(Dataset excerpts):
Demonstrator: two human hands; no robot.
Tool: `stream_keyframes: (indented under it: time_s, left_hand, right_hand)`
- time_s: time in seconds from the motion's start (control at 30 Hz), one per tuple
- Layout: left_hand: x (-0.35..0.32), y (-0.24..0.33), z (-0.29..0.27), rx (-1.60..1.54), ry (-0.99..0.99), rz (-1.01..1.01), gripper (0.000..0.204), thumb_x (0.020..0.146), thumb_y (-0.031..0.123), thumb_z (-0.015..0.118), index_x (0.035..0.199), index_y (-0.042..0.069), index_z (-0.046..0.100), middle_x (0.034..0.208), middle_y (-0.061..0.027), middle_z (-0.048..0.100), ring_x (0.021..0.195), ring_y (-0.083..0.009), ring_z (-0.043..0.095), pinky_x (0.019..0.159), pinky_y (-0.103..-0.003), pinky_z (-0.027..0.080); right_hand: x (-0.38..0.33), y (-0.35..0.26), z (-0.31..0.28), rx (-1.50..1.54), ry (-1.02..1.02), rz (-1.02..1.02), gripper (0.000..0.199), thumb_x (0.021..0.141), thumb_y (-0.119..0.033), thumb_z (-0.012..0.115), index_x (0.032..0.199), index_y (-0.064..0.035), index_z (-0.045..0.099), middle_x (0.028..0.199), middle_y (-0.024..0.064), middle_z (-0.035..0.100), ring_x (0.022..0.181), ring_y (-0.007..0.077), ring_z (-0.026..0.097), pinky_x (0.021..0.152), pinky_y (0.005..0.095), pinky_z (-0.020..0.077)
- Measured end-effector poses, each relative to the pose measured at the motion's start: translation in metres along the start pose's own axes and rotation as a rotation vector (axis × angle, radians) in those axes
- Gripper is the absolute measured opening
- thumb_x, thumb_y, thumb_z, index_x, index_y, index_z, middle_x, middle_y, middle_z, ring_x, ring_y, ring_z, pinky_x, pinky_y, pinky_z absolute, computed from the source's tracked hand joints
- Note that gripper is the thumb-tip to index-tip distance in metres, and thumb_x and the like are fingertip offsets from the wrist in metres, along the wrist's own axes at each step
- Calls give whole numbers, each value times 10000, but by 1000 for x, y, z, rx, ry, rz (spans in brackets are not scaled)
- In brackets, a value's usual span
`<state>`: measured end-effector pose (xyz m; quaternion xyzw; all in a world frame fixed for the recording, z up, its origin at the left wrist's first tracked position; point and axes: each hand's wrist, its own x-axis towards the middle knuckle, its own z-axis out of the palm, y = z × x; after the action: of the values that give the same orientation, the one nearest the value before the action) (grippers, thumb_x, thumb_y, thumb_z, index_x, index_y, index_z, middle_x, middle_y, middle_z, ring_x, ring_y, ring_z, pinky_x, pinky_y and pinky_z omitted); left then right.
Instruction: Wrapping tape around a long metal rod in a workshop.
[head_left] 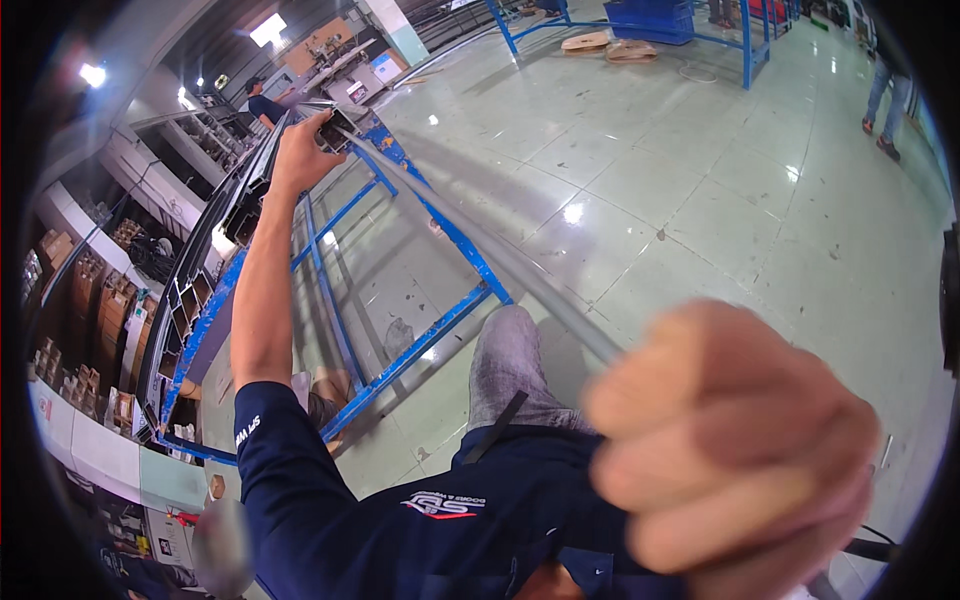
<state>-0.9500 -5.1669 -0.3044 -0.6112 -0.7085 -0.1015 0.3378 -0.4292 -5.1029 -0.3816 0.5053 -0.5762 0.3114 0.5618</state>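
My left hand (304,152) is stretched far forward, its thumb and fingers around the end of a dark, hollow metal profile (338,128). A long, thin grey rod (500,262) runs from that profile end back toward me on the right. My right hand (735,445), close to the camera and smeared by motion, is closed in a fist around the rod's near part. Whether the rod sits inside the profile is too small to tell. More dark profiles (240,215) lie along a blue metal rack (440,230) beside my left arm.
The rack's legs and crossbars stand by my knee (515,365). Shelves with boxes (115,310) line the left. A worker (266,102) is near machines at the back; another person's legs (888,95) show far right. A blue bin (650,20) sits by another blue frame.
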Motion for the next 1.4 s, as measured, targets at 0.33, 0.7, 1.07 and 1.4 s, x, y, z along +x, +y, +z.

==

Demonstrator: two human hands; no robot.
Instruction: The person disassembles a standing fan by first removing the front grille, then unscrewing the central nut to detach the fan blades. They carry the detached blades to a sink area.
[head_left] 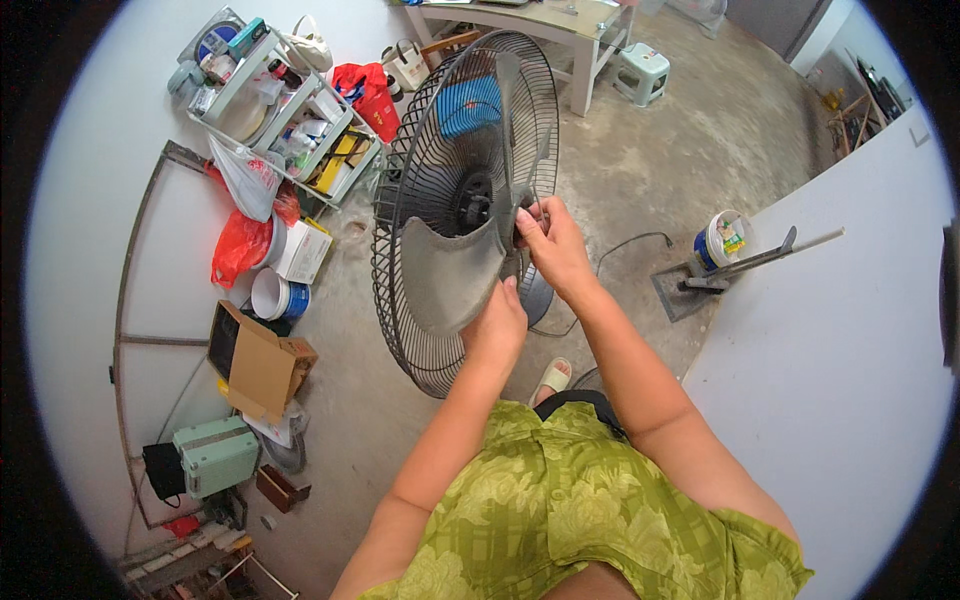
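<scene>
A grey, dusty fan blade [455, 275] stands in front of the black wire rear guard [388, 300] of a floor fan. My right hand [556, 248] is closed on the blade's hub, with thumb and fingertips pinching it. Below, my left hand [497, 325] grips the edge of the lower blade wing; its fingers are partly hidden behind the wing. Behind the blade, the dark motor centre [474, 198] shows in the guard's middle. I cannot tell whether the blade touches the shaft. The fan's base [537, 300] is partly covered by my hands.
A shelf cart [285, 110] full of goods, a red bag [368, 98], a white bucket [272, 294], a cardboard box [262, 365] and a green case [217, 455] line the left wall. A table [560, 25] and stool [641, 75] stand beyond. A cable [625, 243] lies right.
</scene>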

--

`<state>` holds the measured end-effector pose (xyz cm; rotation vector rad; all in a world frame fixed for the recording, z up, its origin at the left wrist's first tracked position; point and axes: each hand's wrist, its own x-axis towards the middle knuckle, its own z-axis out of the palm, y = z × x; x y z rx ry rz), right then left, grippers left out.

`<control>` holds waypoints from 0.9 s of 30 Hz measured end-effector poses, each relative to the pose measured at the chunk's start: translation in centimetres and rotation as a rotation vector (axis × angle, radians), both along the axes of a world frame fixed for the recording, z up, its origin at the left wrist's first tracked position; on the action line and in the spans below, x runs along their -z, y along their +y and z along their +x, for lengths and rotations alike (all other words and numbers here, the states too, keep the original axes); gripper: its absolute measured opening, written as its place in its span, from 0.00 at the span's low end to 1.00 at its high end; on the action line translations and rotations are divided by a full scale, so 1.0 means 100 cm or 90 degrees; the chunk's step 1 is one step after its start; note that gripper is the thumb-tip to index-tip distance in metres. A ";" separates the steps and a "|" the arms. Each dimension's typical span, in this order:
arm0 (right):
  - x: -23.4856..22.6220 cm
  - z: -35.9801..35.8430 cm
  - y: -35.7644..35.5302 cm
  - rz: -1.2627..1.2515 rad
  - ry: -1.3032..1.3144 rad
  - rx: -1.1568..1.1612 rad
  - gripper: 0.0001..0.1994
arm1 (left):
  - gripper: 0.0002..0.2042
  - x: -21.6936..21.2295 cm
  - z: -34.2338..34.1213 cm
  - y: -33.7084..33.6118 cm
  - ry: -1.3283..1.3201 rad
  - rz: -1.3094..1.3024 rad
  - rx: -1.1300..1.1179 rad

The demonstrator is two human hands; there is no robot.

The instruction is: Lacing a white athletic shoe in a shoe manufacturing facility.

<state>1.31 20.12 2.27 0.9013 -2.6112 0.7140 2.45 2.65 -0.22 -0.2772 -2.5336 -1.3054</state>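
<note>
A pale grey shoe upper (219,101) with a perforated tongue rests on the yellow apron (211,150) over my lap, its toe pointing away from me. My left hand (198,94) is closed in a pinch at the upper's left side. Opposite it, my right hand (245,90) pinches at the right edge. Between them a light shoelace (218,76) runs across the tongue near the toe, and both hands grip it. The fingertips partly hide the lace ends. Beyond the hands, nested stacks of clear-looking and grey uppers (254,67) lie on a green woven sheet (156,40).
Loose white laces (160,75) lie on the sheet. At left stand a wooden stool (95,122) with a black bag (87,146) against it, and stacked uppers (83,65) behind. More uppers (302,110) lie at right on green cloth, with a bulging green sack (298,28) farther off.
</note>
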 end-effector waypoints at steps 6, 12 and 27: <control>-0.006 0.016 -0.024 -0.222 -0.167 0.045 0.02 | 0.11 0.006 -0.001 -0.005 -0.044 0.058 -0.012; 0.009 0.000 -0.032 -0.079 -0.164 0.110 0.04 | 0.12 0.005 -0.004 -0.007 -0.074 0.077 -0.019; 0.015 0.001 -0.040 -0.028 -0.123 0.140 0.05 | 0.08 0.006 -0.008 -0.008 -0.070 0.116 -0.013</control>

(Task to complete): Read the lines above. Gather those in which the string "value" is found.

(Written answer):
- Calls give whole numbers, each value times 10000, but by 1000 for x, y, z, rx, ry, rz (spans in brackets are not scaled)
- In brackets, a value's usual span
`<state>`: measured end-effector pose (xyz m; quaternion xyzw; all in a world frame fixed for the recording, z up, its origin at the left wrist's first tracked position; point and axes: each hand's wrist, its own x-axis towards the middle knuckle, its own z-axis out of the palm, y = z × x; after the action: of the values that give the same orientation, the one nearest the value before the action) (grippers, thumb_x, thumb_y, thumb_z, index_x, index_y, index_z, middle_x, middle_y, middle_z, ring_x, ring_y, ring_z, pinky_x, pinky_y and pinky_z omitted); left then right.

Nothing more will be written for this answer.